Pure arcade thrills at their finest. Flooring it, dodging traffic and dumping fares on the curb turns every ride into joyful madness. Crazy Taxi on Dreamcast is still the gold standard.
Your verdict
Category
Racing1 player7+
Description
Taxi driver B.D. Joe delivers passengers at top speed through San Francisco streets in this cult Sega racing game. Published by Sega, released in Europe in May 2000. Taxi racing with timed deliveries, city acrobatics, punk-rock musical atmosphere, multiple playable drivers. European version.
Crazy Taxi review
4/5
Art direction
★★★★★
"Striking"
MAX
Music
★★★★★
"Legendary"
1/5
Story
★★★★★
"Anecdotal"
Flat out to the punk riffs of The Offspring and Bad Religion, the ride rides a supercharged rock energy. The distorted guitars spike the adrenaline and match the joyful chaos of lightning-fast deliveries. Inseparable from the game, this sonic electricity remains the emblem of a whole arcade era.
Gameplay
"Masterful"
Right-angle drifts, full-speed boosts, suicidal shortcuts: the arcade driving aims for raw thrill and hits it at once. Stringing fares together against the clock delivers a rush few games still match. The content is thin and the city has barely changed, yet that wild energy in the hands stays irresistible for short bursts.
Fun
"From the very first seconds"
Grab a fare, tear off against the traffic and brake in a shower of sparks: it all makes sense in thirty seconds, yet you keep coming back. The thrill of the clock, the absurd jumps and the punk soundtrack spark an instant high. A pure arcade distillate, this urban madness hasn't aged a day.
Addictiveness
"Obsessive"
Picking up a fare, tearing off against the traffic and aiming for the perfect tip: the loop fits in thirty seconds and restarts before you even think about it. The ticking clock, the climbing score and the absurd jumps sustain a joyful tension run after run. The content is thin and the city soon turns repetitive, but the hunt for a better run stays devilishly gripping.

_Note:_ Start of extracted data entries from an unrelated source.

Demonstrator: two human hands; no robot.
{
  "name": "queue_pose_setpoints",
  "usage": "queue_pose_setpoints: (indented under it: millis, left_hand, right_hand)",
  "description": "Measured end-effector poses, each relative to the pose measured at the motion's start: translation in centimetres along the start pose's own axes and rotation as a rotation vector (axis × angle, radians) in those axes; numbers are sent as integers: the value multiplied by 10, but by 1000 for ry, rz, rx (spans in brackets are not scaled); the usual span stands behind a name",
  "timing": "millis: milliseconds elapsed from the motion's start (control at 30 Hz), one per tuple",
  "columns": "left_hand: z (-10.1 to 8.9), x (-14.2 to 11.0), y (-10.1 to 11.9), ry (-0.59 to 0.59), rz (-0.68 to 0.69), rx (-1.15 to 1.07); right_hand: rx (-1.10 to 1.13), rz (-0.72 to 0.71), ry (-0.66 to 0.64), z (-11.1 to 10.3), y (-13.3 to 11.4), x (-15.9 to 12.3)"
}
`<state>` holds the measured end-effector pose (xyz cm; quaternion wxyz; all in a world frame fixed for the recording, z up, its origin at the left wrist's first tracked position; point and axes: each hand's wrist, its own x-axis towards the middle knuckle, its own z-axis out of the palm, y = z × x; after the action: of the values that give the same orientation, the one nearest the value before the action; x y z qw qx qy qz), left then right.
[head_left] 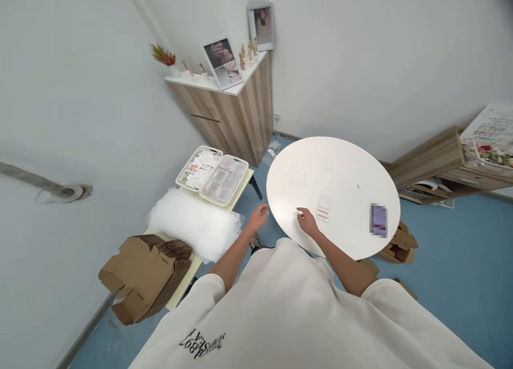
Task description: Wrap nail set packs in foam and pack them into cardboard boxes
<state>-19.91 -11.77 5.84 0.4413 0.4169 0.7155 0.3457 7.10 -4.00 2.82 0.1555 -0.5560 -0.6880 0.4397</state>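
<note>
My left hand [257, 218] hangs in the air just off the left edge of a round white table [296, 160]. Its fingers are loosely bent and apart, with nothing seen in them. Above the near left part of the tabletop is my right hand [308, 222], index finger stretched out, also holding nothing that I can see. Right beside it lies a small clear plastic case [324, 204], its lid folded back, with a few thin gold-brown strips in the lower half. A pixelated purple rectangular object [379, 220] rests at the table's right side.
On a side table at left stand an open plastic organizer box [225, 179] with white packets, a stack of translucent white sheets [196, 222] and flattened cardboard boxes [140, 275]. A wooden cabinet [252, 107] fills the corner. More cardboard [401, 246] lies under the round table.
</note>
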Motion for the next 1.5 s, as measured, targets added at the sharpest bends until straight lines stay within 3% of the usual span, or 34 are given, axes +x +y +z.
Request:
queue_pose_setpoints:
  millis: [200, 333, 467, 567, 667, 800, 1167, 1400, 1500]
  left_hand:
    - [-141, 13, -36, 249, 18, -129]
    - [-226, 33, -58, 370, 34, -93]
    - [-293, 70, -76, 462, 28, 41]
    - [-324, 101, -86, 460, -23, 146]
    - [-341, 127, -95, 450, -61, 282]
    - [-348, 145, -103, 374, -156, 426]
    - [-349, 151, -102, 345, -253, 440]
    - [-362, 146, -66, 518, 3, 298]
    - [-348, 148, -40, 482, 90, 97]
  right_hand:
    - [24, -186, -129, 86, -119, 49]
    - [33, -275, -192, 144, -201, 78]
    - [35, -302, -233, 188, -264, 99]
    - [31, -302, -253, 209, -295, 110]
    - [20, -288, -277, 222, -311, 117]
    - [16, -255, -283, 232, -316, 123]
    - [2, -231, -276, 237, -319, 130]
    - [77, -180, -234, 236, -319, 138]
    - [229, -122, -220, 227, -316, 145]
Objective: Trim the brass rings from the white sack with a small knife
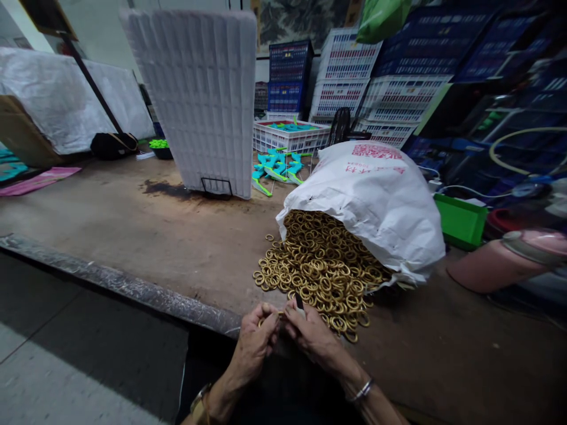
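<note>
My left hand (257, 342) is closed in a pinch on a gold ring (264, 319) at the table's near edge. My right hand (312, 333) is closed too, gripping a small dark tool (299, 302) whose tip sticks up between the fingers, close against the ring. Just beyond both hands lies a heap of gold rings (321, 268) spilling from a white sack (370, 200) lying on its side.
A tall white ribbed panel (199, 100) stands upright mid-table. Turquoise plastic parts (277, 168) and a white basket (290, 137) lie behind. Stacked blue and white crates (354, 71) line the back. A green bin (460, 221) and pink container (509, 260) sit right.
</note>
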### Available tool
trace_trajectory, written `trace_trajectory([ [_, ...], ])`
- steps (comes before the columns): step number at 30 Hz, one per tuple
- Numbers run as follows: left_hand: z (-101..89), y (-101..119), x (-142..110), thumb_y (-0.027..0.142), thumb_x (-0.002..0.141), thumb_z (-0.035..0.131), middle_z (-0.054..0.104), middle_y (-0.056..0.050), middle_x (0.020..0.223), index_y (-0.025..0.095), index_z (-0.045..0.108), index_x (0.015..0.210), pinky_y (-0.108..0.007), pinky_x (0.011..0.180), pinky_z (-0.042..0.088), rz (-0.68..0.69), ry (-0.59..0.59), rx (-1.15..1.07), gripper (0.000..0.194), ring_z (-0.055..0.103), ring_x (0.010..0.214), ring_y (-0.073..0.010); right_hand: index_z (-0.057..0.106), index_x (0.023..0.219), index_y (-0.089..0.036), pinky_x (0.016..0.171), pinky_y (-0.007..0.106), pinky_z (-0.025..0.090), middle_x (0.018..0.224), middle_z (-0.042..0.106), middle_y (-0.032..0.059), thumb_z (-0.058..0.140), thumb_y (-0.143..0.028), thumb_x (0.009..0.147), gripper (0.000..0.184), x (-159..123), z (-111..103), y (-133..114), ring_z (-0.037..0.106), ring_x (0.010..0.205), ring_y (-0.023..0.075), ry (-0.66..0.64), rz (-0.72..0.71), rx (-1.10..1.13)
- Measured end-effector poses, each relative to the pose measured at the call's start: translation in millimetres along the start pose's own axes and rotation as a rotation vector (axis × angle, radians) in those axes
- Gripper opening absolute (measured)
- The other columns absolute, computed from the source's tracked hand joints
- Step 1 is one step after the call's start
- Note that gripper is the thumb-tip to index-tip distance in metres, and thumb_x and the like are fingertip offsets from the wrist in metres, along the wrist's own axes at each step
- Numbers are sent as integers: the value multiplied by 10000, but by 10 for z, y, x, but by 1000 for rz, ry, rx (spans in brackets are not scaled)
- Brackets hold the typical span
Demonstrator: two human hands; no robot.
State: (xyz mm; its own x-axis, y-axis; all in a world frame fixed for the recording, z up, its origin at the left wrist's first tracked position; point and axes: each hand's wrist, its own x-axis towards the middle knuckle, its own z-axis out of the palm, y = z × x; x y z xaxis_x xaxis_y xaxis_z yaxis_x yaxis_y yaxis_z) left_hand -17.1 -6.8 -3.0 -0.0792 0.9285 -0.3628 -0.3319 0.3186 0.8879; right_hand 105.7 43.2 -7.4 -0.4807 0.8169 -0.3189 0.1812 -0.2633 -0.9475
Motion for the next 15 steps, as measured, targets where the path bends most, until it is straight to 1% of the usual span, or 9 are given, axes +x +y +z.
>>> trace_trajectory([
  [2,12,11,-10,458,693,610,499,58,502,173,489,722,-144,349,223,3,0,38,311,345,376,-39,397,675,-212,364,188,180,445,358,-101,391,-521,792,330,3,16,16,230,347,52,14,20,-13],
  [4,18,16,-17,454,697,607,519,47,536,169,493,721,-143,354,228,-5,-13,40,308,350,385,-35,417,658,-205,375,189,200,435,359,-98,392,-496,797,324,16,11,34,247,347,52,39,0,-45],
  [9,6,0,-24,468,756,530,423,70,516,174,468,694,-140,334,186,-58,-108,12,307,291,365,-25,460,636,-186,493,205,331,505,465,-56,450,-416,773,268,46,-29,34,407,474,83,84,-122,-152],
  [12,-1,-6,-28,460,772,511,397,72,512,174,447,680,-141,332,181,-63,-121,12,308,286,369,-25,475,662,-181,518,215,345,526,489,-43,443,-390,778,242,42,-22,11,436,507,96,88,-142,-186],
  [15,-6,-7,-38,446,777,510,415,67,541,170,446,696,-140,335,160,-68,-129,-22,294,282,371,-17,458,621,-186,506,214,336,501,462,-48,409,-377,796,264,47,-6,10,414,481,92,66,-146,-169],
])
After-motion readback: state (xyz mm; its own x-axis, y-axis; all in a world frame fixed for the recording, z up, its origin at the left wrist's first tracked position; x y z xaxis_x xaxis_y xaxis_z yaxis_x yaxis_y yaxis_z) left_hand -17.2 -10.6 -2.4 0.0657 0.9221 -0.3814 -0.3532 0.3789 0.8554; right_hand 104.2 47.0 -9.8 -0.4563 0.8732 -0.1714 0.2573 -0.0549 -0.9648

Crazy Taxi PAL is one of the flagship Dreamcast releases in Europe, distributed by Sega with a fully licensed soundtrack (Bad Religion, The Offspring) that has never been faithfully reproduced in modern reissues due to rights issues. Collector value precisely rests on that original soundtrack, now rare in an official disc version.
A cult cover
A bright yellow cab barreling straight at you, hood up and tires smoking against a clean backdrop: the whole arcade spirit lives in that head-on shot. The scrawled punk logo and saturated colors promise reckless racing, rock and pure urban energy. Instant and joyful, it stays one of the most recognizable sleeves on the Dreamcast.
Is Crazy Taxi still worth playing in 2026?
Pure distilled Sega arcade, Crazy Taxi still works today thanks to game design of perfect clarity. Picking a customer, watching the arrow point at the destination and chaining drifts and shortcuts delivers a rare brand of instant joy. The Offspring punk soundtrack still hits hard, although the loss of the original licences in some re-releases dents the vibe a little. For a fifteen minute session after work, very few titles remain this effective right out of the gate.